What you are asked to do
Print the listing below exactly, images excluded.

Available data

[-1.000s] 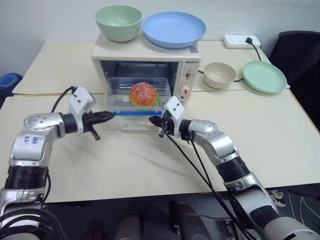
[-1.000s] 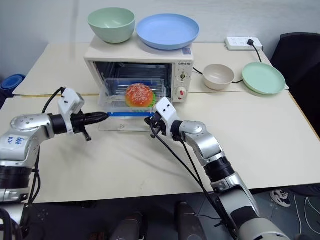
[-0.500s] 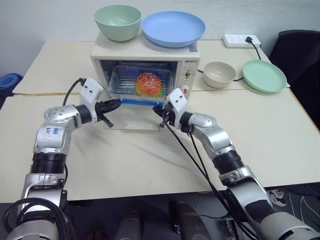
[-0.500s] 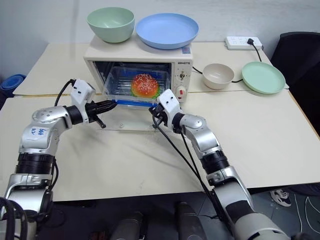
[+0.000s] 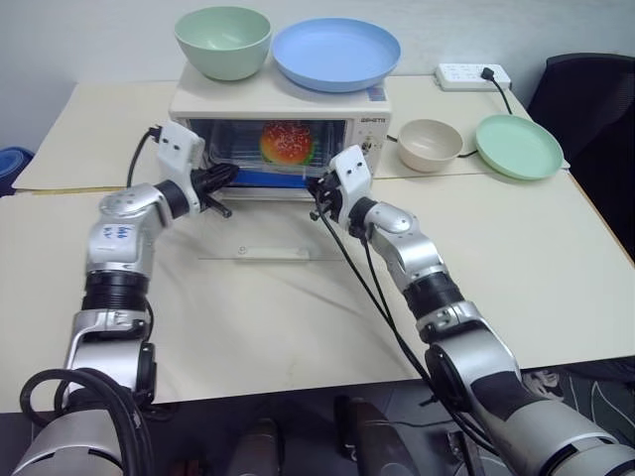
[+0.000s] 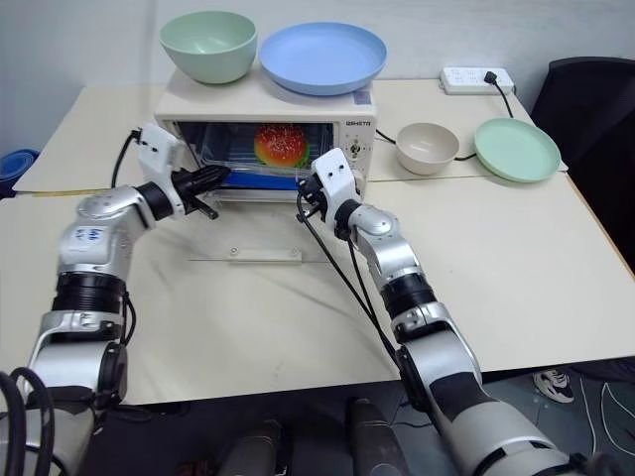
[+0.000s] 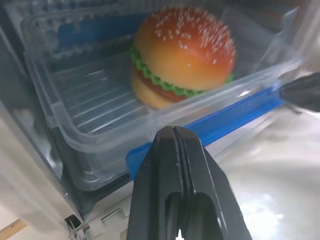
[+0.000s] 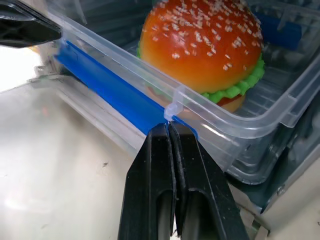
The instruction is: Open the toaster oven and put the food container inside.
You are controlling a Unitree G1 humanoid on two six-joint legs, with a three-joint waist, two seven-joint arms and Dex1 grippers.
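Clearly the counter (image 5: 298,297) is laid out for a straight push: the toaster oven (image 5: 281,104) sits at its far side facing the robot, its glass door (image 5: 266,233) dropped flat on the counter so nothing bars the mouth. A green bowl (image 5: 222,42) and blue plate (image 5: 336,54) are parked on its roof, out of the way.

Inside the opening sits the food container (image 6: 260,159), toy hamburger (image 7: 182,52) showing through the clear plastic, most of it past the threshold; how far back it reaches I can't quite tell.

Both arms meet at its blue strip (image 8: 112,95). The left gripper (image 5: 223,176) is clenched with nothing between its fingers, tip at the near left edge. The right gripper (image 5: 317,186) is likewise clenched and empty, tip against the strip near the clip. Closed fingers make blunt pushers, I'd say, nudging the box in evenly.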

Exercise solution
[-1.000s] 
[-1.000s] 
[-0.500s] 
[-0.500s] 
[+0.000s] 
[+0.000s] 
[+0.000s] 
[+0.000s] 
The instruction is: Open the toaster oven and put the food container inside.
You are controlling a Unitree G1 humanoid on two six-joint legs, with a three-joint waist, two seven-joint arms and Dex1 grippers.
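Clearly the counter (image 5: 298,297) is laid out for a straight push: the toaster oven (image 5: 281,104) sits at its far side facing the robot, its glass door (image 5: 266,233) dropped flat on the counter so nothing bars the mouth. A green bowl (image 5: 222,42) and blue plate (image 5: 336,54) are parked on its roof, out of the way.

Inside the opening sits the food container (image 6: 260,159), toy hamburger (image 7: 182,52) showing through the clear plastic, most of it past the threshold; how far back it reaches I can't quite tell.

Both arms meet at its blue strip (image 8: 112,95). The left gripper (image 5: 223,176) is clenched with nothing between its fingers, tip at the near left edge. The right gripper (image 5: 317,186) is likewise clenched and empty, tip against the strip near the clip. Closed fingers make blunt pushers, I'd say, nudging the box in evenly.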

This output is complete.